本研究评估了接种的单核细胞增生李斯特菌在法兰克福香肠上的存活情况,这些香肠储存在模拟生产和消费之间可能遇到的条件下。将添加或不添加1.5%乳酸钾和0.1%双乙酸钠(PL/SD)的法兰克福香肠接种(1.8±0.1 log CFU/cm²)单核细胞增生李斯特菌的10菌株混合物,真空包装,并储存在模拟预分发储存(24小时,4℃)、运输过程中的温度滥用(7小时,7℃,随后7小时,12℃)以及购买前储存(60天,4℃;SBP)的条件下。在SBP的0、20、40和60天,将样品暴露于模拟从商店运送到家庭或食品企业的条件下(3小时,23℃),然后打开或真空包装在4℃或7℃下保存14天(SHF)。无论产品储存时间和条件如何,含有PL/SD的法兰克福香肠上的病原体数量保持相对稳定;然而,不含抗菌剂的产品上的病原体数量增加。

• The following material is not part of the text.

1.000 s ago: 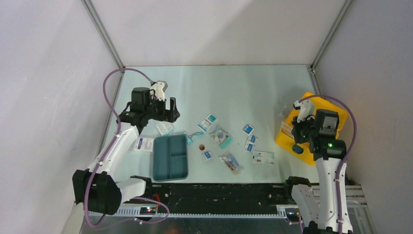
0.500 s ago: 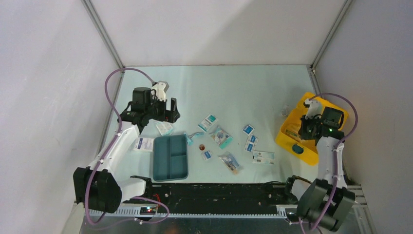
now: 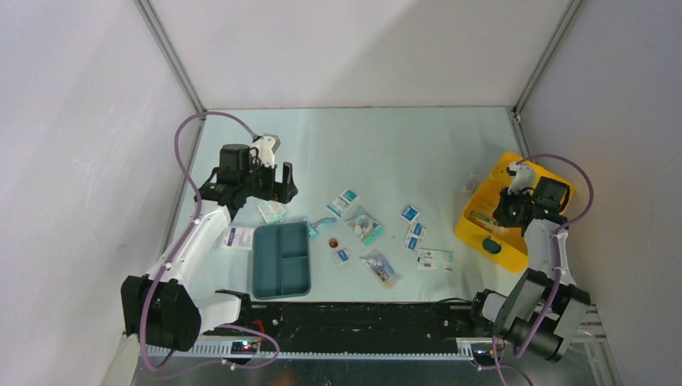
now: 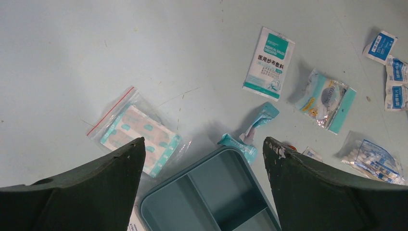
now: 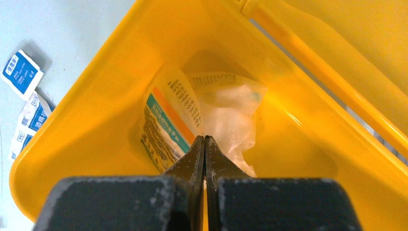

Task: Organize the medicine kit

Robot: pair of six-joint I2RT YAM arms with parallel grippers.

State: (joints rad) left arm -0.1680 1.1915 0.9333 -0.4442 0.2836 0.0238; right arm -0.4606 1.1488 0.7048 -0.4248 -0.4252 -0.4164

在真空包装的样品中,在4℃的SHF期间,与新鲜产品(SBP 0天)相比,较老产品(SBP 20天)上的病原体生长更快(P<0.05);在打开包装的产品中也观察到类似趋势。在7℃下,打开包装的新鲜产品上观察到最快的生长速度(0.35±0.02 log CFU/cm²/天);在真空包装中,新鲜和陈旧产品的生长速度相似。到SBP第40天时,病原体数量达到很高水平,并且在SHF期间增长缓慢或保持不变。这些信息对于单核细胞增生李斯特菌风险评估以及制定法兰克福香肠在打开包装和产品消费之间的储存指南可能具有重要价值。